Les services du ministère de l’Europe et des Affaires étrangères, en lien avec le consulat général à Dakar, sont en contact constant avec les proches de l’intéressé. Quatre visites consulaires ont déjà été réalisées pour garantir sa protection et assurer un suivi juridique adapté.
Cette affaire survient dans un contexte marqué par une loi sénégalaise renforcée contre l’homosexualité, promulguée fin mars par le Premier ministre Ousmane Sonko. Les peines encourues pour ces infractions ont été doublées : entre cinq et dix ans d’emprisonnement, assortis d’amendes pouvant atteindre 15 000 euros.
Une législation qui criminalise toujours davantage l’homosexualité au Sénégal
Le 31 mars 2026, les autorités sénégalaises ont adopté une réforme visant à définir et durcir les sanctions liées aux relations entre personnes de même sexe. Cette initiative, portée par Ousmane Sonko, comble un vide juridique tout en aggravant la répression.
Le Premier ministre sénégalais avait justifié cette mesure en déclarant, le 25 février : « Tout acte sexuel ou à caractère sexuel entre deux personnes de même sexe constitue un acte contre-nature. Nous allons donc le définir, car il n’y avait pas de définition claire. »
Depuis l’entrée en vigueur de cette loi, les médias locaux rapportent une hausse des arrestations : plusieurs dizaines de cas seraient recensés chaque semaine.

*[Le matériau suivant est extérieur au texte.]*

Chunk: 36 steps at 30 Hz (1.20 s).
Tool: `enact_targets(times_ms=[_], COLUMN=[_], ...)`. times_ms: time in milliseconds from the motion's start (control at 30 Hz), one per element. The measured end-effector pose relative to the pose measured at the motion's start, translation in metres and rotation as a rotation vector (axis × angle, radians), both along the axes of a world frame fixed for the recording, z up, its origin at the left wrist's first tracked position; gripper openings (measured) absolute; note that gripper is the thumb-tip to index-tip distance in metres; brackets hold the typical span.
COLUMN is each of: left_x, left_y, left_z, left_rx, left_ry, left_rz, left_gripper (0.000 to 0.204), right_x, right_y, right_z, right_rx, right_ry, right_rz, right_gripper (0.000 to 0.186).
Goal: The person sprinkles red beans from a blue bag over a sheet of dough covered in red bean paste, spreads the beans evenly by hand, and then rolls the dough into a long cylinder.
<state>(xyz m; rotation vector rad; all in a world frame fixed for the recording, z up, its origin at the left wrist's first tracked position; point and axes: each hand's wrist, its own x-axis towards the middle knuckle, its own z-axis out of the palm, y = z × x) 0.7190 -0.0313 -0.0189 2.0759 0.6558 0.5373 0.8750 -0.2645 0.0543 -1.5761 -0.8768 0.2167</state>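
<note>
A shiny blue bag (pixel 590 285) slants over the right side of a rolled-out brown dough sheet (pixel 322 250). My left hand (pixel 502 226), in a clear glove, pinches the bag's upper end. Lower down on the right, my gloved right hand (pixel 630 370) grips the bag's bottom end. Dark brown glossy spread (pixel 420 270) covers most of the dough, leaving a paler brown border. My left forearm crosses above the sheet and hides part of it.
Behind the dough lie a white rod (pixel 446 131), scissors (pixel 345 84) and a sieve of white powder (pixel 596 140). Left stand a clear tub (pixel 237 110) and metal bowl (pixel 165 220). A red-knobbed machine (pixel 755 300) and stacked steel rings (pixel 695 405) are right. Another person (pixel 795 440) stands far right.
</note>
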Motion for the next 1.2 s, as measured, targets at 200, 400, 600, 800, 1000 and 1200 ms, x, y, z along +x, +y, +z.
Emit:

Une situation dénoncée par des organisations internationales, dont le Haut-Commissariat aux droits de l’homme de l’ONU, qui qualifie cette réforme de « profondément préoccupante » et de « violation des droits fondamentaux ».
La France réaffirme son soutien aux droits des personnes LGBT+
Face à cette escalade répressive, la diplomatie française a réagi en rappelant son attachement aux droits humains, notamment la dépénalisation universelle de l’homosexualité et la lutte contre toutes les formes de discrimination basées sur l’orientation sexuelle ou l’identité de genre.
« La France soutient pleinement les personnes discriminées, où qu’elles se trouvent, et en particulier celles menacées par cette nouvelle législation sénégalaise. Notre engagement en faveur de l’égalité et de la dignité humaine reste inchangé. »
Les autorités françaises ont également exprimé leur préoccupation quant aux risques encourus par les personnes LGBT+ au Sénégal, appelant au respect des droits fondamentaux et à la protection des minorités sexuelles.
Cette affaire rappelle avec force la nécessité de défendre les libertés individuelles et les droits humains, même dans des contextes où les lois locales s’éloignent des principes d’universalité.